私は言葉でしか伝えられないから、ときどきおかしな嘘をつく。こんな時にもし楽器が弾けたなら。(本田繁子)

ソラニンの番外編『はるよこい』で、芽衣子と種田が暮らしていたアパートの一室に新しく引っ越してくる若い女性の言葉が、シンプルながら、素敵な名言だなと思います。

言葉でうまく伝えられず、それでも何か言わなくてはならず、おかしな嘘を、自分にも、誰かにも、大切な人にもついてしまうとき、「もし楽器が弾けたなら」なんて思うこともあるでしょう。

心は揺れやすく、壊れやすく、言葉は、分かり合うにはいつも足りないもの。想いが伝わる、というのは、本当に難しいこと。

 

今でも時折、あのメロディーが蘇ってくる事がある。(芽衣子)

漫画『ソラニン』のラストの「その後」が描かれた新装版では、結婚し、妊娠している芽衣子。種田の死から10年のときを経て、あの頃必死に魔物と闘おうとしていた芽衣子にも変化が見られます。
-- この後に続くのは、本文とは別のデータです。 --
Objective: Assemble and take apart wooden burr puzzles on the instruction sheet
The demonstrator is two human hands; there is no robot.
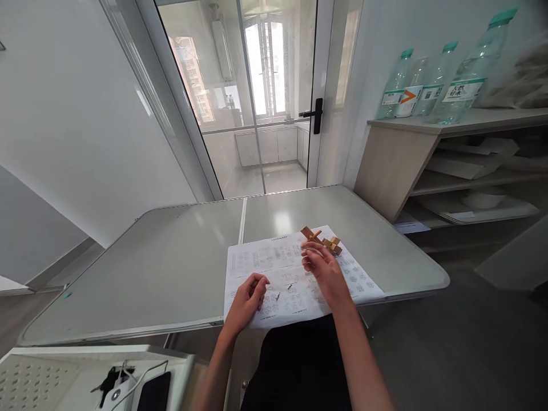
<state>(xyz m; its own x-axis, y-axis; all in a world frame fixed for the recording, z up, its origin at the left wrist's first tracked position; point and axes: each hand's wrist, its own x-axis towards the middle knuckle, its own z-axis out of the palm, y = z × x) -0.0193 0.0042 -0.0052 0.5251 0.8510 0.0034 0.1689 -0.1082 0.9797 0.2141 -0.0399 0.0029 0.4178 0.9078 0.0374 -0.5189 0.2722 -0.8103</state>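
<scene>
A white printed sheet of diagrams [278,268] lies on the grey folding table [171,262] in front of me. Two small wooden puzzle pieces rest at its far edge: a cross-shaped one [310,234] and a knobbly one [333,245] just right of it. My right hand [323,268] hovers over the sheet just short of these pieces, fingers spread and holding nothing. My left hand [250,297] rests on the sheet's near left part with its fingers curled in; I see nothing in it.
A wooden shelf unit [428,165] stands to the right with several water bottles [436,80] on top and flat items inside. A glass door [257,97] is behind the table. A white perforated tray [55,377] with a phone and cable sits at lower left.
</scene>
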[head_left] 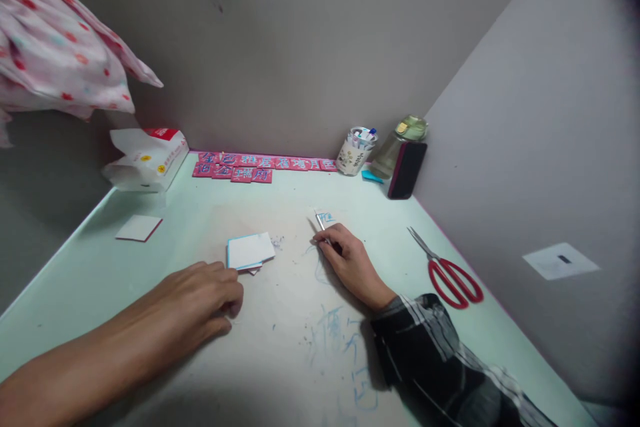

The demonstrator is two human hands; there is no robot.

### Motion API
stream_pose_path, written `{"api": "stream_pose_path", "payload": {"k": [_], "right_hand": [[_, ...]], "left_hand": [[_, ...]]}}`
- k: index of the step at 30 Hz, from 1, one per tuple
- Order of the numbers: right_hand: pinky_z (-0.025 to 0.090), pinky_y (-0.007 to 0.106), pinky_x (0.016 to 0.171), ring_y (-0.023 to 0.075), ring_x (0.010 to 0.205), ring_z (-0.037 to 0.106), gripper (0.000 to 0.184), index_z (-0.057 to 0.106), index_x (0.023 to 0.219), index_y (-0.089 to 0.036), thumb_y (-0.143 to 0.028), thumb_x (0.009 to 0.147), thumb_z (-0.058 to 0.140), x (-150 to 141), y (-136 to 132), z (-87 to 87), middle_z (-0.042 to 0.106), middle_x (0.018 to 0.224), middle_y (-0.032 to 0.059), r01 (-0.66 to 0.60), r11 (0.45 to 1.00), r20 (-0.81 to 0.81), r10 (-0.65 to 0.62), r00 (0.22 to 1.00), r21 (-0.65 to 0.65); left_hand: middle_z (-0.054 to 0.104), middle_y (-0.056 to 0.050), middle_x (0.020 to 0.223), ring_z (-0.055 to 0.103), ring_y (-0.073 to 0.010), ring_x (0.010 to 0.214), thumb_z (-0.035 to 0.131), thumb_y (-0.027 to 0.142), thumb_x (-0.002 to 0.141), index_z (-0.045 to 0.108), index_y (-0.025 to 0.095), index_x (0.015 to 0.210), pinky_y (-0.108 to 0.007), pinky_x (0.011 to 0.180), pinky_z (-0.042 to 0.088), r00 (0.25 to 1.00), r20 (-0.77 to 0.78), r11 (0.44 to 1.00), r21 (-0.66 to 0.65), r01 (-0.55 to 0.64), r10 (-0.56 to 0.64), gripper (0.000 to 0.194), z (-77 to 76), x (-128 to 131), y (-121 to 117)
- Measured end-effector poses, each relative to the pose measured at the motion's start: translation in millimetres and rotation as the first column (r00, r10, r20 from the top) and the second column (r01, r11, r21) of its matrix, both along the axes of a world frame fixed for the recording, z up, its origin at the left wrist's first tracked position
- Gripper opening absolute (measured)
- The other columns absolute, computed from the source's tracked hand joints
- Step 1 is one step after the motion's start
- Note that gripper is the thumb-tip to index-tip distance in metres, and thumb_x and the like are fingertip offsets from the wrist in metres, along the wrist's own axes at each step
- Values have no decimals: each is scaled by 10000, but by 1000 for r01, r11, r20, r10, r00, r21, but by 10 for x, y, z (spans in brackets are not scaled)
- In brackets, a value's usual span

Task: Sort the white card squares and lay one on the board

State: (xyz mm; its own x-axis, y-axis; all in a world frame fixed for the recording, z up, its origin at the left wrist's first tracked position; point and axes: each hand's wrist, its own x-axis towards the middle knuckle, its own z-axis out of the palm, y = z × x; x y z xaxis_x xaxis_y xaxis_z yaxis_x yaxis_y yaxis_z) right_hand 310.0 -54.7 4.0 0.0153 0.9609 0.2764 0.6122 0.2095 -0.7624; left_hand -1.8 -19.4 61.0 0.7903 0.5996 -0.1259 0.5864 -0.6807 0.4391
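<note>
holds a slim stick-like tool in the right hand with a narrow, pinching grip, beside blue writing on the bench; rests the left hand, with grip slightly parted, just beside stacked white cards.

The light is soft and muted, leaving the plain grey back wall dim and the smooth, pale-grey right-hand wall lighter. Shadow lies left of the bare right hand and the black-and-white checked cloth sleeve, so light seems to come from the right. Another blurry shadow darkens the near part of the pale green tabletop. Blurred black swallows the upper right corner; wide-angle stretching widens the sides.
</note>
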Motion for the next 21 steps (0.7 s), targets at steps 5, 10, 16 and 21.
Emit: {"api": "stream_pose_path", "payload": {"k": [5, 10, 16, 21], "right_hand": [[450, 335, 754, 182, 793, 565, 173, 713, 976, -220, -143, 954, 558, -1, -2, 11, 611, 950, 39, 3, 1000, 3, -3, 1000, -3], [446, 331, 755, 181, 798, 565, 171, 714, 974, -214, -148, 953, 558, -2, -6, 17, 607, 942, 37, 4, 1000, 5, -4, 1000, -11], [443, 330, 743, 182, 788, 561, 173, 713, 976, -214, -163, 957, 548, -6, -6, 27, 607, 935, 37, 3, 1000, 2, -3, 1000, -17], [442, 333, 748, 184, 790, 562, 169, 709, 980, -218, -170, 957, 548, -8, -7, 33, 606, 940, 40, 3, 1000, 3, -3, 1000, -16]], "left_hand": [[720, -36, 972, 634, -246, 914, 536, 131, 855, 640, 221, 831, -349, 773, 412, 966, -254, 997, -71, 32, -49, 139, -45, 202, -83], [689, -55, 904, 592, -231, 815, 407, 143, 936, 608, 209, 798, -370, 753, 397, 964, -258, 998, -36, 51, -59, 253, -17, 249, -140], [637, -14, 936, 589, -182, 851, 431, 272, 994, 595, 234, 872, -301, 744, 438, 985, 158, 992, -112, -56, 73, 208, 63, 229, -104], [645, -22, 1049, 612, -185, 992, 486, 320, 1030, 646, 265, 920, -305, 868, 491, 866, 481, 991, -73, -117, 137, 201, -30, 325, -162]]}}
“東京には魔物が潜んでおります。”……10年前の私は、そんな風に思っていた。なんの武器も持っていないのに、私たちはただ闇雲に見えない魔物と戦おうとしていた。……あの頃の私たちは、一体何と戦っていたんだろう。そしてやっぱり、私たちは負けてしまったんだろうか。でも今、私には守るものができた。

出典 :浅野いにお『ソラニン(新装版)』

そして、夢のなかのような日々の遠くから、ふいに「あのメロディー」が聴こえてくるのでした。

決して一時の流行ではないような、若い命を生き切るという普遍的なテーマゆえに、この漫画はいつまでも色褪せないなと思います。